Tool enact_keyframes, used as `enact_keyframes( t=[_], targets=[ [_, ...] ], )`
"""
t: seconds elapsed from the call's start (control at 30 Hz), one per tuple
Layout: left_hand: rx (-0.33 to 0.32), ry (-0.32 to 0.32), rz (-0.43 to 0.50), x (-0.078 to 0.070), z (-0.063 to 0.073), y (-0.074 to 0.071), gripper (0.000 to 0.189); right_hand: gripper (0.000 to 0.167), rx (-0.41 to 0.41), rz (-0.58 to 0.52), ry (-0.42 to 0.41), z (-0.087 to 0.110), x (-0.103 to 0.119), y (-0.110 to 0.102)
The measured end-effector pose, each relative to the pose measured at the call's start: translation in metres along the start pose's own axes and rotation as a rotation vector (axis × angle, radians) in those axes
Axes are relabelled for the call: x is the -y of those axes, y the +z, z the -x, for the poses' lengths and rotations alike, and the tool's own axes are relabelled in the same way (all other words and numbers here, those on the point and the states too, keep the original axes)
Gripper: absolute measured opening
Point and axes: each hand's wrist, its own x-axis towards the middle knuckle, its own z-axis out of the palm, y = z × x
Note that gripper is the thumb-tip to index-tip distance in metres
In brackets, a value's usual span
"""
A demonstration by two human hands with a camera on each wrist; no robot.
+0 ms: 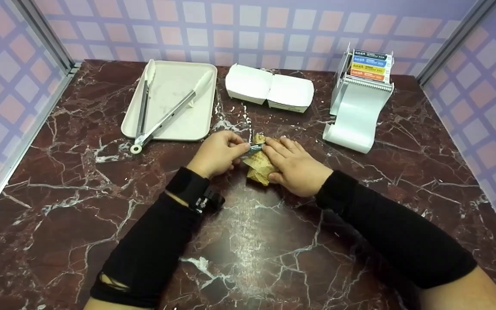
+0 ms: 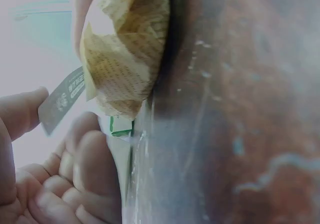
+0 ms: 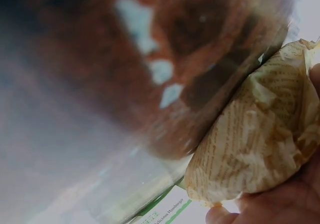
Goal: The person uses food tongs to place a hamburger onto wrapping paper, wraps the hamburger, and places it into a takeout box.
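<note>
One dark label, pinched in the left hand, meets the paper-wrapped bundle on the marble tabletop, right hand laid across it, fingers nearly straight, and light, even pressure looks best for seating the strip without any crumpling!

A rounded parcel of crumpled tan paper, printed with rows of brown lettering, sits on the bench. A dark, slightly curved sticker with white print meets it at one end, the other standing clear.
</note>
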Motion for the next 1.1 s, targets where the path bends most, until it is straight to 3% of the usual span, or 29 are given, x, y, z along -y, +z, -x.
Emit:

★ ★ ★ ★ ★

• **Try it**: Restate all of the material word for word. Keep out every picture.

• **Output below**:
Tool enact_keyframes, used as `enact_keyframes( t=[_], targets=[ [_, ...] ], )`
"""
t: seconds elapsed from the call's start (control at 30 Hz), one per tuple
Layout: left_hand: rx (-0.33 to 0.32), ry (-0.32 to 0.32), rz (-0.43 to 0.50), x (-0.078 to 0.070), z (-0.063 to 0.073), y (-0.074 to 0.071), gripper (0.000 to 0.189); right_hand: gripper (0.000 to 0.167), rx (-0.41 to 0.41), rz (-0.58 to 0.52), ry (-0.42 to 0.41), z (-0.087 to 0.110), x (-0.103 to 0.119), y (-0.110 to 0.102)
The measured end-effector pose, each relative to the pose measured at the call's start: translation in metres along the start pose's own axes and rotation as a rotation vector (axis × angle, radians) in those axes
Axes are relabelled for the call: x is the -y of those axes, y the +z, z the -x, for the poses' lengths and rotations alike, and the tool's own axes are relabelled in the same way (all other words and numbers here, those on the point and the states too, keep the original axes)
Gripper: absolute measured opening
Point and axes: each hand's wrist, its own x-axis towards the middle knuckle, its own z-axis out of the palm, y = z × x
Note that gripper is the thumb-tip to index-tip distance in metres
In brackets, a value's usual span
"""
A demonstration by two human hands with a camera on each wrist; no robot.
+0 ms: 
+0 ms: 
+0 ms: 
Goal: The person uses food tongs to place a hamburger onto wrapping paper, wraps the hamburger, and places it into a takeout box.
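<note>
One dark label, pinched in the left hand, meets the paper-wrapped bundle on the marble tabletop, right hand laid across it, fingers nearly straight, and light, even pressure looks best for seating the strip without any crumpling!

A rounded parcel of crumpled tan paper, printed with rows of brown lettering, sits on the bench. A dark, slightly curved sticker with white print meets it at one end, the other standing clear.
</note>
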Motion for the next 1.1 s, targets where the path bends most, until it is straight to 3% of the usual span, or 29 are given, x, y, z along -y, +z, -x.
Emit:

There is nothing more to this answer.